Problem requirements: When a line below contains the word "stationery", copy that line.

Entries provided:

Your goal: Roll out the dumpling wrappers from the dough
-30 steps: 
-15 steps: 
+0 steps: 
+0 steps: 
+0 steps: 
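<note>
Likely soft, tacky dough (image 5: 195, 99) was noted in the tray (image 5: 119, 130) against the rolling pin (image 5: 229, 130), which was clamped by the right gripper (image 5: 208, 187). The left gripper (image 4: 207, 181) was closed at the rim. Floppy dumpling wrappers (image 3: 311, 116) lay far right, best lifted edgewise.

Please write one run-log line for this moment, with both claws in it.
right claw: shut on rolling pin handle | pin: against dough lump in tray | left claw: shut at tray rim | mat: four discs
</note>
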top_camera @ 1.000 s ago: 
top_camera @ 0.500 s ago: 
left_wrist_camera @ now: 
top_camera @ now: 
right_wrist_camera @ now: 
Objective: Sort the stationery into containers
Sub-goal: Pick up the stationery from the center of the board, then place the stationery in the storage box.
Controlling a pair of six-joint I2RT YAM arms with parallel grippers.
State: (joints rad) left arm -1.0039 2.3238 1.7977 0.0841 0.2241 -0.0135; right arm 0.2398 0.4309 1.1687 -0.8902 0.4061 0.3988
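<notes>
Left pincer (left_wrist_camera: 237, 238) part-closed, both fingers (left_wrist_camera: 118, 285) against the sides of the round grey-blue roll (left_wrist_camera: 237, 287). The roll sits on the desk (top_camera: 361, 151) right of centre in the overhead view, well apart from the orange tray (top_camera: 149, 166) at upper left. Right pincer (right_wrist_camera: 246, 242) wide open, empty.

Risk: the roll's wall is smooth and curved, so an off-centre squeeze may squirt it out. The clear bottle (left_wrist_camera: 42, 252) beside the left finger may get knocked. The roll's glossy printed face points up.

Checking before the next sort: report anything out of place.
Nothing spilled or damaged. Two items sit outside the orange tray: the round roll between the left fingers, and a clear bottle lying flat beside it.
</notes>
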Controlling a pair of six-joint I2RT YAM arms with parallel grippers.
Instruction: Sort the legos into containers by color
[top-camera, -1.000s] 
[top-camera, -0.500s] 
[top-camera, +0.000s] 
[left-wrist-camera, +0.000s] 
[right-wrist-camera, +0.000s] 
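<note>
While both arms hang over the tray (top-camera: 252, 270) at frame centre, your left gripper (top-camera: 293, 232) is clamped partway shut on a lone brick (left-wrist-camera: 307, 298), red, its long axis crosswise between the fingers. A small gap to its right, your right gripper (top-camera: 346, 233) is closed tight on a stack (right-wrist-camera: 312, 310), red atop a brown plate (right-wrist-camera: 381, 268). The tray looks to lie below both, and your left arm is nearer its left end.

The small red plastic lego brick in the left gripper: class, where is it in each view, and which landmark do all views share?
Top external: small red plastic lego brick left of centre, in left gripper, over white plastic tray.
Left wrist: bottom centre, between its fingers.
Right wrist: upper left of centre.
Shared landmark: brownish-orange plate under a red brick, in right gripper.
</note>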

Reply:
Objective: Sort the stationery into containers
Sub-goal: Pick up the stationery from the center of the board, then place the stationery in the storage box.

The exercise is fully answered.